(Source records)
________

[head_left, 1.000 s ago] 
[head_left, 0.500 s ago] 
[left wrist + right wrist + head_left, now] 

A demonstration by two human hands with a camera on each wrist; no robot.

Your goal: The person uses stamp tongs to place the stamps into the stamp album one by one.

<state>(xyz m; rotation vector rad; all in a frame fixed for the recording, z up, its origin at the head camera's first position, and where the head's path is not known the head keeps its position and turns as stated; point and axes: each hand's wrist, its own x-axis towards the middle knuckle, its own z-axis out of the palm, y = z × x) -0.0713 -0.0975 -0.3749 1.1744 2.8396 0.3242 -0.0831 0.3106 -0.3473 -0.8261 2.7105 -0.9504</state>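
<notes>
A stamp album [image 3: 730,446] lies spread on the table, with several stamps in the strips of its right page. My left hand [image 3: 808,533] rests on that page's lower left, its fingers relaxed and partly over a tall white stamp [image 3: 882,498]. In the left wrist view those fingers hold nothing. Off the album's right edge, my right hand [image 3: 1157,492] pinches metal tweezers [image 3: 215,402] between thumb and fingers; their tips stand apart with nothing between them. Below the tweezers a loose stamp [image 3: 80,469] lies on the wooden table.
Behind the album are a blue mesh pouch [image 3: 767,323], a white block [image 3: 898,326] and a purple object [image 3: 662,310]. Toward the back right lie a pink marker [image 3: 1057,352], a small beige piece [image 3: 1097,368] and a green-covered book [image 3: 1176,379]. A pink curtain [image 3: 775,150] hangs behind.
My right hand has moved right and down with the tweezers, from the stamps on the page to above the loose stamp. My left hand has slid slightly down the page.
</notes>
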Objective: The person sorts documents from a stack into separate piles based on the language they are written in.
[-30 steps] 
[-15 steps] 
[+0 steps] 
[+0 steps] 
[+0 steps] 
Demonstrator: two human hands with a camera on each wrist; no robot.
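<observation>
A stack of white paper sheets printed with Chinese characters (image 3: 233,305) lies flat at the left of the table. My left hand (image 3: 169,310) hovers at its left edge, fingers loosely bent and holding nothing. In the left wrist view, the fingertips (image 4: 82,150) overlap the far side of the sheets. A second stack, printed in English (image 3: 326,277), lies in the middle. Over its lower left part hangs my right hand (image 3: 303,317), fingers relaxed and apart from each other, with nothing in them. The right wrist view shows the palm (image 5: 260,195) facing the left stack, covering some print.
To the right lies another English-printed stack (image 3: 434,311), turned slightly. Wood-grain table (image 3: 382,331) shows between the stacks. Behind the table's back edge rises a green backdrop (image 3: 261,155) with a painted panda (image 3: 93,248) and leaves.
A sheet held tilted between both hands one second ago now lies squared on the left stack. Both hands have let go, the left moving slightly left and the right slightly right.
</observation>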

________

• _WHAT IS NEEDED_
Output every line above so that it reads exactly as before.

• _TASK OUTPUT_
[head_left, 1.000 s ago] 
[head_left, 0.500 s ago] 
[left wrist + right wrist + head_left, now] 

A demonstration by two human hands with a camera on each wrist; no robot.

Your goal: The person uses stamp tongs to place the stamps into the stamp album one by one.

<state>(xyz m; rotation vector rad; all in a frame fixed for the recording, z up, its origin at the head camera's first position, and where the head's path is not known the head keeps its position and turns as stated; point and axes: each hand's wrist, its own x-axis towards the middle knuckle, its own z-axis out of the palm, y = z × x) -0.0713 -0.0975 -0.3749 1.1744 2.8396 0.3242 -0.0831 0.3106 -0.3473 -0.8261 2.7105 -0.9504</state>
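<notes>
A stamp album [image 3: 730,446] lies spread on the table, with several stamps in the strips of its right page. My left hand [image 3: 808,533] rests on that page's lower left, its fingers relaxed and partly over a tall white stamp [image 3: 882,498]. In the left wrist view those fingers hold nothing. Off the album's right edge, my right hand [image 3: 1157,492] pinches metal tweezers [image 3: 215,402] between thumb and fingers; their tips stand apart with nothing between them. Below the tweezers a loose stamp [image 3: 80,469] lies on the wooden table.
Behind the album are a blue mesh pouch [image 3: 767,323], a white block [image 3: 898,326] and a purple object [image 3: 662,310]. Toward the back right lie a pink marker [image 3: 1057,352], a small beige piece [image 3: 1097,368] and a green-covered book [image 3: 1176,379]. A pink curtain [image 3: 775,150] hangs behind.
My right hand has moved right and down with the tweezers, from the stamps on the page to above the loose stamp. My left hand has slid slightly down the page.
</notes>
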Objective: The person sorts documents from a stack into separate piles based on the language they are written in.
[-30 steps] 
[-15 steps] 
[+0 steps] 
[+0 steps] 
[+0 steps] 
Demonstrator: two human hands with a camera on each wrist; no robot.
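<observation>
A stack of white paper sheets printed with Chinese characters (image 3: 233,305) lies flat at the left of the table. My left hand (image 3: 169,310) hovers at its left edge, fingers loosely bent and holding nothing. In the left wrist view, the fingertips (image 4: 82,150) overlap the far side of the sheets. A second stack, printed in English (image 3: 326,277), lies in the middle. Over its lower left part hangs my right hand (image 3: 303,317), fingers relaxed and apart from each other, with nothing in them. The right wrist view shows the palm (image 5: 260,195) facing the left stack, covering some print.
To the right lies another English-printed stack (image 3: 434,311), turned slightly. Wood-grain table (image 3: 382,331) shows between the stacks. Behind the table's back edge rises a green backdrop (image 3: 261,155) with a painted panda (image 3: 93,248) and leaves.
A sheet held tilted between both hands one second ago now lies squared on the left stack. Both hands have let go, the left moving slightly left and the right slightly right.
</observation>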

The answer requires nothing more.